If in some smothering dreams you too could pace
Behind the wagon that we flung him in,
And watch the white eyes writhing in his face,
His hanging face, like a devil's sick of sin;
If you could hear, at every jolt, the blood
Come gargling from the froth-corrupted lungs,
Obscene as cancer, bitter as the cud
Of vile, incurable sores on innocent tongues,--
My friend, you would not tell with such high zest
To children ardent for some desperate glory,
The old Lie: Dulce et decorum est
Pro patria mori.
(Dulce et.. Latin: 'Sweet and fitting it is to die for one's country', a quotation from Horace.)

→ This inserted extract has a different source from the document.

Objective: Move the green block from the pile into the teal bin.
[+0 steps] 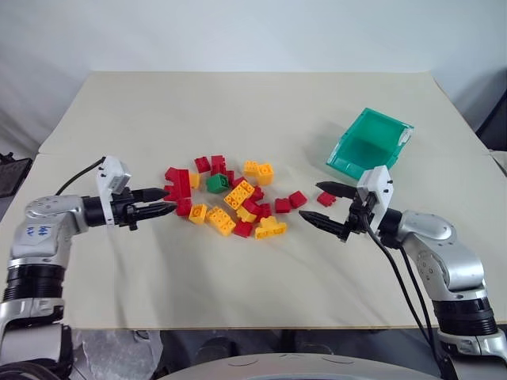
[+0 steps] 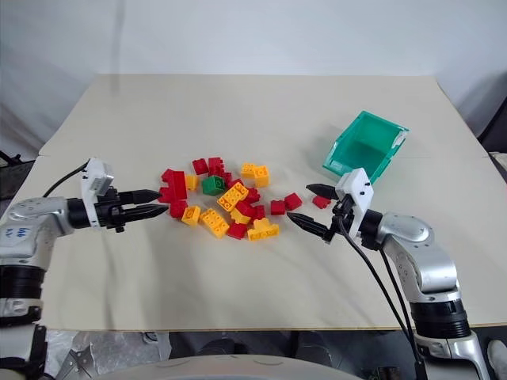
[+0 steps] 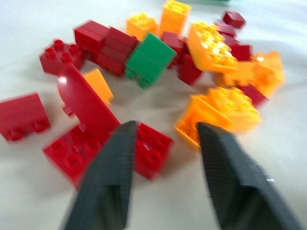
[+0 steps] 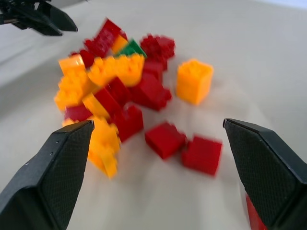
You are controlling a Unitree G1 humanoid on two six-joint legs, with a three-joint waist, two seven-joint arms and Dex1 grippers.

With mustard gas the effects did not become apparent for up to twelve hours. But then it began to rot the body, within and without. The skin blistered, the eyes became extremely painful and nausea and vomiting began. Worse, the gas attacked the bronchial tubes, stripping off the mucous membrane. The pain was almost beyond endurance and most cases had to be strapped to their beds. Death took up to four or five weeks. A nurse wrote:
I wish those people who write so glibly about this being a holy war and the orators who talk so much about going on no matter how long the war lasts and what it may mean, could see a case--to say nothing of ten cases--of mustard gas in its early stages--could see the poor things burnt and blistered all over with great mustard-coloured suppurating blisters, with blind eyes . . . all sticky and stuck together, and always fighting for breath, with voices a mere whisper, saying that their throats are closing and they know they will choke."
This passage is from John Ellis, Eye-Deep in Hell: Trench Warfare in World War I, (1976), pp. 66-7.
And then, a reminder that we never learn.Aftermath, by Siegfried Sassoon.
HAVE you forgotten yet?...
For the world's events have rumbled on since those gagged days,
Like traffic checked while at the crossing of city-ways:
And the haunted gap in your mind has filled with thoughts that flow
Like clouds in the lit heaven of life; and you're a man reprieved to go,
Taking your peaceful share of Time, with joy to spare.
But the past is just the same-and War's a bloody game...
Have you forgotten yet?...
Look down, and swear by the slain of the War that you'll never forget.
Do you remember the dark months you held the sector at Mametz--
The nights you watched and wired and dug and piled sandbags on parapets?
Do you remember the rats; and the stench
Of corpses rotting in front of the front-line trench-
And dawn coming, dirty-white, and chill with a hopeless rain?
Do you ever stop and ask, 'Is it all going to happen again?'
Do you remember that hour of din before the attack--
And the anger, the blind compassion that seized and shook you then
As you peered at the doomed and haggard faces of your men?
Do you remember the stretcher-cases lurching back
With dying eyes and lolling heads-those ashen-grey
Masks of the lads who once were keen and kind and gay?
Have you forgotten yet?...
Look up, and swear by the green of the spring that you'll never forget.